** Information given follows **

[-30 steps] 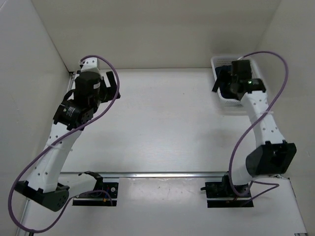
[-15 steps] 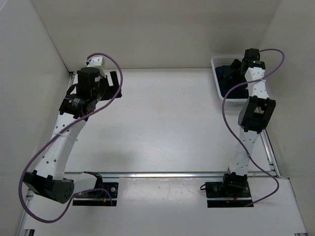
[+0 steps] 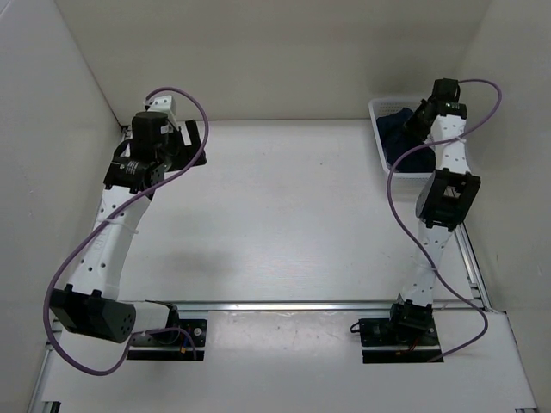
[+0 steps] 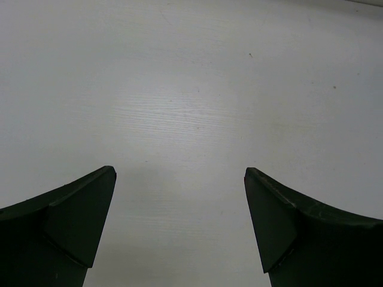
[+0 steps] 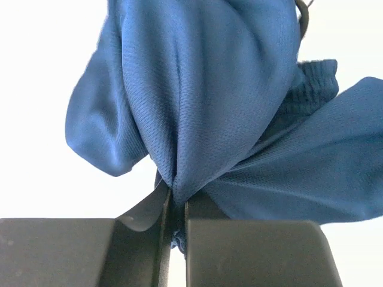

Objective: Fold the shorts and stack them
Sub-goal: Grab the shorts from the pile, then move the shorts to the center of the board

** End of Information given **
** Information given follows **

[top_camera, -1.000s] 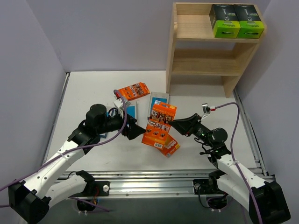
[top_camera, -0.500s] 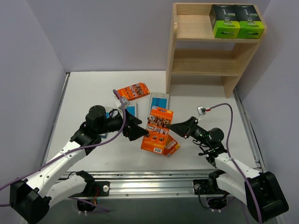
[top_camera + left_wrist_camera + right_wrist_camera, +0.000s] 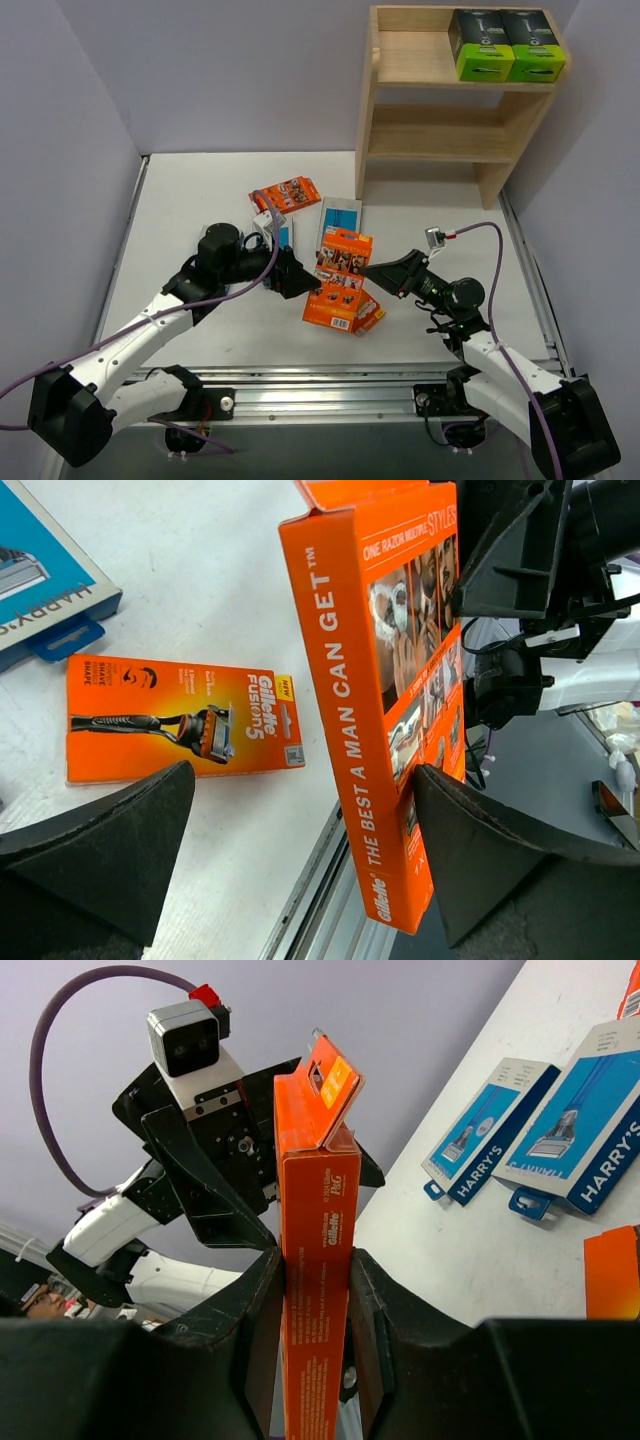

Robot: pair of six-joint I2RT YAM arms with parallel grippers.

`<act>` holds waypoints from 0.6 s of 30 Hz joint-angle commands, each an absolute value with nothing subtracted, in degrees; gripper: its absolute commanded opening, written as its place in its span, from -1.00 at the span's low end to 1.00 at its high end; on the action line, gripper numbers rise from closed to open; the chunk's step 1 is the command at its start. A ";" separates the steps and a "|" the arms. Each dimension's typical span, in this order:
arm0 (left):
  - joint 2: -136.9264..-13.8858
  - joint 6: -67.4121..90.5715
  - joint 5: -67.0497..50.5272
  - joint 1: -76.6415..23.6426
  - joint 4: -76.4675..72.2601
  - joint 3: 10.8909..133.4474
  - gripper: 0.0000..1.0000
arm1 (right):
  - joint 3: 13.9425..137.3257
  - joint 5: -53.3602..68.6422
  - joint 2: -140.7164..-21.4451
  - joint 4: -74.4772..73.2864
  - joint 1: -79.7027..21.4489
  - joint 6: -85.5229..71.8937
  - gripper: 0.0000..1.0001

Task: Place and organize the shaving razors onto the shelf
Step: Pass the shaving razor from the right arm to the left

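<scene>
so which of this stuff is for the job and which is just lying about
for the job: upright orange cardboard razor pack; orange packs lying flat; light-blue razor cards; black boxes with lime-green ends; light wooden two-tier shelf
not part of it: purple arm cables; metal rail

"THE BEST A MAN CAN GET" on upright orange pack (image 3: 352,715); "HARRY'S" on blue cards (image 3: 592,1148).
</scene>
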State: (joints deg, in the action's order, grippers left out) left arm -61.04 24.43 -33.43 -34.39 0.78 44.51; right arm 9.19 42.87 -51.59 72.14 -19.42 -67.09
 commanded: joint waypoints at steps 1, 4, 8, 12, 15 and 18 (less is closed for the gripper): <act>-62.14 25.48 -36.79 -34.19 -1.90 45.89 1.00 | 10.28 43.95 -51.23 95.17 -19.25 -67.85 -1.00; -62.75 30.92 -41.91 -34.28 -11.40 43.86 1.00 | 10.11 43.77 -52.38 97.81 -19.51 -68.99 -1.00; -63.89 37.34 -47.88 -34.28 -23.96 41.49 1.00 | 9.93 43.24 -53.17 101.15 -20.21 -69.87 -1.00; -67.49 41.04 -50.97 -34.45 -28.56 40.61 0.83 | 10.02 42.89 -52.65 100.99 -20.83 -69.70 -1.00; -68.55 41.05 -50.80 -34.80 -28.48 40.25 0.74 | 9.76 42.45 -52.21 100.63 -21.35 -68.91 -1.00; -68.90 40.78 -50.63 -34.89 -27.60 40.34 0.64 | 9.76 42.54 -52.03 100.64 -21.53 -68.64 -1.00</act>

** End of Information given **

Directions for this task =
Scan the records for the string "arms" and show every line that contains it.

Solution =
Robot: pair of six-joint I2RT YAM arms with parallel grippers.
`<act>` holds waypoints from 0.6 s of 30 Hz joint-angle commands, each an absolute value with nothing subtracted, in degrees; gripper: its absolute commanded opening, written as its place in its span, from -1.00 at the span's low end to 1.00 at its high end; on the action line, gripper numbers rise from closed to open; the chunk's step 1 is the command at its start. A ";" separates the steps and a "|" the arms. Each dimension's typical span, in this order:

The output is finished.